Milhões de brasileiros podem ter valores esquecidos do PIS/Pasep sem saber. O governo reforça que trabalhadores da iniciativa privada e servidores públicos que não sacaram o abono salarial dentro do calendário oficial ainda podem recuperar o benefício, desde que façam a solicitação dentro do prazo legal. Após esse período, o dinheiro deixa de ficar disponível ao beneficiário e é devolvido ao Tesouro Nacional.
Além do abono salarial, também existem recursos referentes às antigas cotas do PIS/Pasep, que podem ser resgatados pelos titulares ou, em caso de falecimento, por dependentes e herdeiros legais. Segundo estimativas, o valor médio dessas cotas corrigidas pela inflação gira em torno de R$ 2,8 mil por beneficiário.
O abono salarial é destinado a trabalhadores da iniciativa privada, por meio do PIS, e a servidores públicos, pelo Pasep, desde que atendam aos critérios estabelecidos para o ano-base do benefício.
Entre os requisitos estão estar inscrito no programa há pelo menos cinco anos, ter trabalhado com carteira assinada por, no mínimo, 30 dias no ano considerado, possuir remuneração média mensal de até dois salários mínimos e ter os dados informados corretamente pelo empregador no eSocial.
O valor pago é proporcional ao período trabalhado. Cada mês de atividade corresponde a 1/12 do salário mínimo vigente, sendo que períodos iguais ou superiores a 15 dias são contabilizados como um mês completo. O benefício pode chegar ao equivalente a um salário mínimo.

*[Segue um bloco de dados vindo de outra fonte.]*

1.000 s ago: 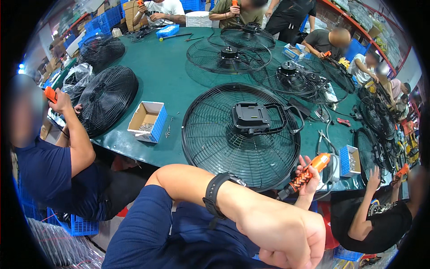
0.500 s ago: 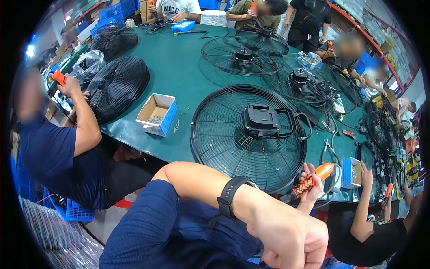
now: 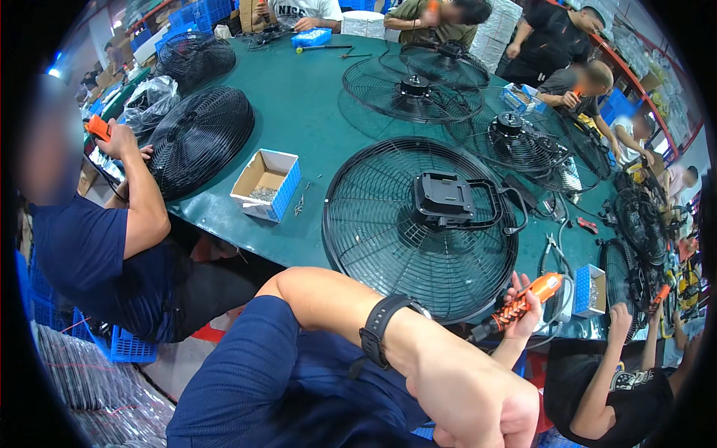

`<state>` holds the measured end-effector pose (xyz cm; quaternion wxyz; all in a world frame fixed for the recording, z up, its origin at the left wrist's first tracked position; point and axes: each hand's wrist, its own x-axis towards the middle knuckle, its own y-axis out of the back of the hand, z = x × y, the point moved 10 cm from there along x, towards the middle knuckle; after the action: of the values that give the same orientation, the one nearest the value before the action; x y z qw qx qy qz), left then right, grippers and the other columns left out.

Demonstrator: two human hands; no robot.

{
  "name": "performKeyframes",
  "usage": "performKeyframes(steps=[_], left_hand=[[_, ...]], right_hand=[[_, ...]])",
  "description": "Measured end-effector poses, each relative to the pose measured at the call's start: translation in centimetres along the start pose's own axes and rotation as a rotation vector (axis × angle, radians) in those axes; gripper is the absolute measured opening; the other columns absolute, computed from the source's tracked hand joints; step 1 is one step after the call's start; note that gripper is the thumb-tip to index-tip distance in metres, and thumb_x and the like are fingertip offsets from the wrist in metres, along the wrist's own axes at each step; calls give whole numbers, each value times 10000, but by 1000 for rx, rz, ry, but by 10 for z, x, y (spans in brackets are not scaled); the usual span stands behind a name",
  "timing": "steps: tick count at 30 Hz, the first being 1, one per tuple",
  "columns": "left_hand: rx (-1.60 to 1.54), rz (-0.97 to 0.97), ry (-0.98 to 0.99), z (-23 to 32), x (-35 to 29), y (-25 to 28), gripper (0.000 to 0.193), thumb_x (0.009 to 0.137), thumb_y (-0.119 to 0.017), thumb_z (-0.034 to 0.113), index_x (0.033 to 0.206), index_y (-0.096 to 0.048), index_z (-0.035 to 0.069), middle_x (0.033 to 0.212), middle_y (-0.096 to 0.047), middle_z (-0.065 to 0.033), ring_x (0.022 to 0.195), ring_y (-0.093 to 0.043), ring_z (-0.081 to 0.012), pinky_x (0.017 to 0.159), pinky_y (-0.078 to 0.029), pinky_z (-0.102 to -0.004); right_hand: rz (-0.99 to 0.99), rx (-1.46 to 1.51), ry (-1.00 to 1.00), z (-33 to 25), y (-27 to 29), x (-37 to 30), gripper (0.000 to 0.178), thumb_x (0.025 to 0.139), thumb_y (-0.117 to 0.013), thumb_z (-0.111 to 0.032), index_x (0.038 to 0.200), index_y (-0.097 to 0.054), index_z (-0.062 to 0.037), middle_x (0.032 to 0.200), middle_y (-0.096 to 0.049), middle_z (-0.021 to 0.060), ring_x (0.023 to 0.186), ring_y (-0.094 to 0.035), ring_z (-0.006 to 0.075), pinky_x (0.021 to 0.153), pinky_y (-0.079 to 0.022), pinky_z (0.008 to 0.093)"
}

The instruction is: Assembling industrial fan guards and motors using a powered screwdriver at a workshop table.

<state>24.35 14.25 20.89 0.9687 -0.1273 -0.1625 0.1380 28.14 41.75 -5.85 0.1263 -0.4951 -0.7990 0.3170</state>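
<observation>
My left hand [image 3: 478,396], below a black wristwatch [image 3: 385,328], is close at the lower edge with its fingers curled; the back of the hand hides what is inside. My right hand [image 3: 526,317] holds an orange electric screwdriver [image 3: 544,287], its dark tip slanting down to the left. Just beyond the hands, a large round black fan guard [image 3: 366,246] lies on the green table [image 3: 291,97]. On it sit a black box-shaped housing [image 3: 446,198] and a curved black bracket [image 3: 493,201]. The screwdriver is beside the guard's near right rim.
An open box of small screws [image 3: 280,183] stands left of the guard, with loose screws [image 3: 301,203] beside it. To the right are pliers [image 3: 550,250], a cable and another blue screw box [image 3: 590,291]. More fan guards [image 3: 414,104] lie farther back. Co-workers surround the table, one close on the left [image 3: 97,246].
The view has shifted slightly, so the table's things sit a little differently in it. Both my hands keep nearly the same pose. The co-worker at the right has lowered a hand.
</observation>
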Motion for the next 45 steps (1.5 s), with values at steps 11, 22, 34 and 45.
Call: performKeyframes(steps=[11,22,34,45], left_hand=[[-511,587,-233,-26,-55,78,197,920,-548,170,936,-503,-21,606,-393,33,484,-340,-39,418,-238,-215],[-681,1014,-307,-48,-106,142,175,955,-412,142,801,-433,60,564,-282,65,425,-253,-27,340,-190,-169],[-392,942,-303,-33,-92,129,207,907,-560,206,836,-477,31,654,-392,5,497,-278,-50,408,-197,-195],[-483,758,-174,-36,-60,90,161,902,-538,142,870,-494,-9,688,-423,-22,537,-316,-66,466,-237,-218]], right_hand=[[-3,22,-22,5,-2,3,549,796,-525,-153,1274,-376,72,1226,-508,262,768,-613,228,661,-522,310],[-7,62,-13,1,2,1,541,811,-509,-135,1287,-355,70,1235,-490,278,773,-622,258,671,-531,339],[4,71,-26,0,3,1,530,802,-500,-118,1278,-351,62,1241,-484,275,785,-627,263,681,-534,340],[-9,56,-38,3,2,-1,527,807,-505,-130,1279,-358,53,1223,-512,247,785,-642,253,687,-539,330]])
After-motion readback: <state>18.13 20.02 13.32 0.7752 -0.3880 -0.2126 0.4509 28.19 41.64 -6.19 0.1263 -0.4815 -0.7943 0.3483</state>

Como recuperar o dinheiro esquecido
Depois do encerramento do calendário anual de pagamentos, o saque deixa de estar disponível pelos canais tradicionais, como Cartão Cidadão, crédito automático em conta ou caixas eletrônicos.
Nesses casos, o trabalhador precisa solicitar formalmente a liberação do valor junto ao Ministério do Trabalho e Emprego. O pedido pode ser feito presencialmente nas unidades regionais do órgão ou por meio da central Alô Trabalho, no telefone 158. Para agilizar o atendimento, é recomendado informar o CPF durante a solicitação.
A consulta sobre a existência de valores pendentes pode ser feita pelo aplicativo Carteira de Trabalho Digital. Na plataforma, basta acessar a aba “Benefícios” e selecionar a opção “Abono Salarial”, onde o sistema informa a situação dos pagamentos dos últimos cinco anos e aponta se existe algum valor disponível para requerimento.
Prazo é decisivo para manter o direito
O governo alerta que o trabalhador dispõe de até cinco anos, contados a partir do encerramento do calendário oficial de pagamento, para solicitar o abono salarial não sacado.
Caso esse prazo expire sem que o pedido seja realizado, o direito ao benefício é perdido e os recursos retornam ao Tesouro Nacional. Por isso, especialistas recomendam que trabalhadores consultem regularmente os canais oficiais para verificar a existência de valores pendentes e evitem perder o prazo para solicitar o pagamento.